What Circle Time Actually Teaches
When we talk about circle time, most parents think of the academic pieces: learning the alphabet, counting to ten, recognizing colors and shapes. And yes, those things are absolutely part of it, but circle time is doing so much more beneath the surface.
Through circle time, children begin to learn how to participate in a group. They practice waiting for their turn. They build the ability to focus on something for a short stretch of time. They develop spatial awareness, coming to understand where their body is in relation to others. They begin to recognize themselves and the people around them. They even start to learn about bodily autonomy, understanding that their space is their own.
These are the skills that help a child walk into their first day of preschool and feel, somewhere deep down, like they know how this works.
Does Your Child Need to Master Any of It? Absolutely Not.
Exposure is the goal here, not mastery. A child who has heard the alphabet song a hundred times at home is not expected to recite the alphabet perfectly on their first day of school. But that familiarity is everything. When a teacher starts singing a song your child has heard before, something clicks. The environment feels a little less new. A little less scary. And that is a gift.
The same goes for letters, numbers, days of the week, colors, and books. The goal is not to full your child’s brain with knowledge and song lyrics to recite. Instead, you are wrapping them in the sounds and rhythms of learning so that when they encounter it in a classroom, it feels like home.
How to Do Circle Time at Home
You do not need much. Here is a simple structure you can follow:
Start with a hello song. "Hello, [child's name], how are you?" sung to any tune you like. This signals that something special is starting and gives your child a moment to feel seen.
A note on individuation and identity: one of the most meaningful things circle time can teach is that your child is their own person with their own name. A simple hello song can do this beautifully. Try singing: "Hello, [child's name], how are you? Can you tell me who's sitting next to you?" If it is just the two of you, the person sitting next to them is you! Respond with genuine excitement and say “It’s MAMA (or caregiver’s name)”. Sing it for yourself too, point to them, and say their name “It’s Layla!”. Over time, this builds name recognition, helps your child understand that they are a separate person from you, and plants the earliest seeds of social awareness. It is a small song with a big job.
Move into a short learning moment. Count to five together. Name the colors on a felt board. Pull out a felt letter and say its name and sound. Keep it light, keep it playful.
Read one short book or tell a simple felt board story. Two to five minutes is plenty for very young children. Choose books they love that will keep their attention or introduce a new book that is only used during this time.
Close with a familiar song. "Wheels on the Bus," "Twinkle Twinkle Little Star," "Old MacDonald," whatever your child loves. Repetition is magic for little ones.
That is it. Three to five minutes, done with joy, is worth more than 20 minutes of something that feels forced.
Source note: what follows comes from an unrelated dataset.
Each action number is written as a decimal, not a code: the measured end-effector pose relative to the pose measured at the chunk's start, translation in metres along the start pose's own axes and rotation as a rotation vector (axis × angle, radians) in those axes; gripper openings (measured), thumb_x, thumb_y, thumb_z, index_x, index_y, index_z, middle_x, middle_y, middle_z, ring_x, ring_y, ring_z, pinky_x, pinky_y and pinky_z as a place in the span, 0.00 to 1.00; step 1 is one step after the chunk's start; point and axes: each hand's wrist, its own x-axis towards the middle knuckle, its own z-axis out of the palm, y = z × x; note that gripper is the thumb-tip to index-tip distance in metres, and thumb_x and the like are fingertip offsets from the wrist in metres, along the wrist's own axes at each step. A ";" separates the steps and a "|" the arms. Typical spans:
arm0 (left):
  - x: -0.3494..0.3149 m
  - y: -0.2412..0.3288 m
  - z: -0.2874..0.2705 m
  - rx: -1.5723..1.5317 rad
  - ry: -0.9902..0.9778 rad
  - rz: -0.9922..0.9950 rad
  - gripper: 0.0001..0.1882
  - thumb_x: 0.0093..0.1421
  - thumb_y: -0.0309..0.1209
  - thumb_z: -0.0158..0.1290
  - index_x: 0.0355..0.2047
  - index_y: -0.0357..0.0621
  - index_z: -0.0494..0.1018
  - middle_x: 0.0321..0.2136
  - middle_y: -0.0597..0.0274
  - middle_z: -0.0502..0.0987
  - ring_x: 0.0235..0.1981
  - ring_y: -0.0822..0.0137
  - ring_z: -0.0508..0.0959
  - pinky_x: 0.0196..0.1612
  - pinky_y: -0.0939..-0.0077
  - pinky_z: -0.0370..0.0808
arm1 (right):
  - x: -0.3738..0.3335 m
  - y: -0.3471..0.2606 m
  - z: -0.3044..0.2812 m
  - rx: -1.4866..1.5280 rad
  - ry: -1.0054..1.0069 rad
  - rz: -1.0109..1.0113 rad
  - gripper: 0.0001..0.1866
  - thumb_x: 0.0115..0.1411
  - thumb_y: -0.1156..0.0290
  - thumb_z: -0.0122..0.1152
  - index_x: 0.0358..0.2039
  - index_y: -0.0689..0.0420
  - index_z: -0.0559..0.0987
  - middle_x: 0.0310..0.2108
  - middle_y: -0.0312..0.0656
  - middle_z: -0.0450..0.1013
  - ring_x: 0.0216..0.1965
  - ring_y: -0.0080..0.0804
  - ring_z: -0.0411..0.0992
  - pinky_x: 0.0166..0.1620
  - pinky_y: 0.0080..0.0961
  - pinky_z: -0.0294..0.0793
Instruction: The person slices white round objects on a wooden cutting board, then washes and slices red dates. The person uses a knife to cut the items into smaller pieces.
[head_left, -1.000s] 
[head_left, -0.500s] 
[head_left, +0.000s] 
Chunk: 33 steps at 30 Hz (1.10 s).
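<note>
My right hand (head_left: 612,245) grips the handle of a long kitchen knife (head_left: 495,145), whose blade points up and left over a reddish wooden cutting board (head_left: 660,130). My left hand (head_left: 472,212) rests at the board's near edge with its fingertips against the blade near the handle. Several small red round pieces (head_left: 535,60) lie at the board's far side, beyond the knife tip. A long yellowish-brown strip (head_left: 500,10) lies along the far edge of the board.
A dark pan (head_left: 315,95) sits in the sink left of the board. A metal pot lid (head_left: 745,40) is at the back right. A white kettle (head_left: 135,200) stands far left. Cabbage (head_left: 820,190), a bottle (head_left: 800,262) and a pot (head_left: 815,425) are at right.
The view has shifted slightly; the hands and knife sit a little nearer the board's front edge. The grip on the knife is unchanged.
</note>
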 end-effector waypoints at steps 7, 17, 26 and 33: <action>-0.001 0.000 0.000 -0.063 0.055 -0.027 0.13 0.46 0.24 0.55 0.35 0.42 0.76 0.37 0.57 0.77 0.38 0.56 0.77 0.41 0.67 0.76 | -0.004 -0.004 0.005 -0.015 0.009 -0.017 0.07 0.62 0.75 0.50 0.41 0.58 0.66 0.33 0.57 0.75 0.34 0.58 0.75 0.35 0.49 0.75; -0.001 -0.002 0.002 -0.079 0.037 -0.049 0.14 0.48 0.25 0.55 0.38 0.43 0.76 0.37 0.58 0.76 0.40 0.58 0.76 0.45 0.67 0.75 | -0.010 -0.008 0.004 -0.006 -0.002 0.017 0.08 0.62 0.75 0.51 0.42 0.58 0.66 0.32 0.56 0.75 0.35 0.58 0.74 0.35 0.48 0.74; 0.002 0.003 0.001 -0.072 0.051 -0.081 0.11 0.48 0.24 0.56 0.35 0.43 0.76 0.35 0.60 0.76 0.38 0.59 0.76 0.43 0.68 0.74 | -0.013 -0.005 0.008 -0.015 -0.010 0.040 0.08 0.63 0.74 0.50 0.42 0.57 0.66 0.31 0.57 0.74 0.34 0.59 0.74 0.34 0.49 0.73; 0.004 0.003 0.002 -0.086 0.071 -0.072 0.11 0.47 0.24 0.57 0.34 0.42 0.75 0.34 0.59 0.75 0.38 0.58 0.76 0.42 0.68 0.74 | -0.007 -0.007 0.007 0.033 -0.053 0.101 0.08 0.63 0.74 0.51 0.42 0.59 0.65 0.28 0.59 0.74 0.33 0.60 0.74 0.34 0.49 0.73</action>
Circle Time From Birth: Growing With Your Child
One of the most remarkable things about babies and young children is the speed at which their brains develop. The period from birth through the early preschool years represents the fastest rate of brain growth in the entire human lifespan. Billions of neural connections are forming in response to every experience, every song, every word, and every routine. This means that even the smallest, most gentle introduction to structure and learning carries real weight during these early years.
You can begin circle time from the very beginning.
For newborns and young babies, circle time does not look like sitting in a circle. It is simply the act of repeating the same gentle songs and reading one short book each day. Singing "Twinkle Twinkle Little Star" or "Good Morning My Love" by VERED at the same time each day begins to create something incredibly powerful: a routine. Many families naturally fold this into their bedtime ritual, using familiar songs and a book to signal to baby that sleep is coming. This is the very beginning of time awareness. When a baby begins to associate a familiar song with what comes next, they are learning about transitions, sequencing, and predictability. These are the same cognitive building blocks that will later help them understand that circle time comes before snack, and that clean-up means something new is about to begin.
Routine is not about rigidity. It is about giving your child a sense of safety and trust in their world.
As baby grows into a mobile, curious older infant and young toddler, you can begin to lengthen the experience and layer in a little more. Try adding in or swapping for songs that involve hand motions, like "Itsy Bitsy Spider" or "Open Shut Them." These songs do double duty: they build fine motor skills and body awareness while also making the experience more interactive and fun. Choose books with slightly more pictures and a few more words. Your child is ready for a little more, and they will show you that by leaning in.
As your toddler grows, movement becomes a wonderful addition. Songs like "Head Shoulders Knees and Toes" or "Run Baby Run" by Caspar Babypants invite the whole body into the learning experience. This is also the time to begin introducing concepts like letters, numbers, colors, and the days of the week in a light, playful way. Simply naming things, pointing to them, and celebrating recognition is enough. Do not expect your child to begin reciting things back to you, instead trust the process, and that your child is absorbing so much more than it may seem!
This is also a wonderful time to introduce a felt board with letters and numbers. Bringing in one or two felt pieces at a time and letting your child stick them to the board is deeply satisfying for little hands. The tactile experience of pressing a felt letter onto a board and watching it stay is genuinely exciting for toddlers, and it is also excellent fine motor skill development. No worksheets required.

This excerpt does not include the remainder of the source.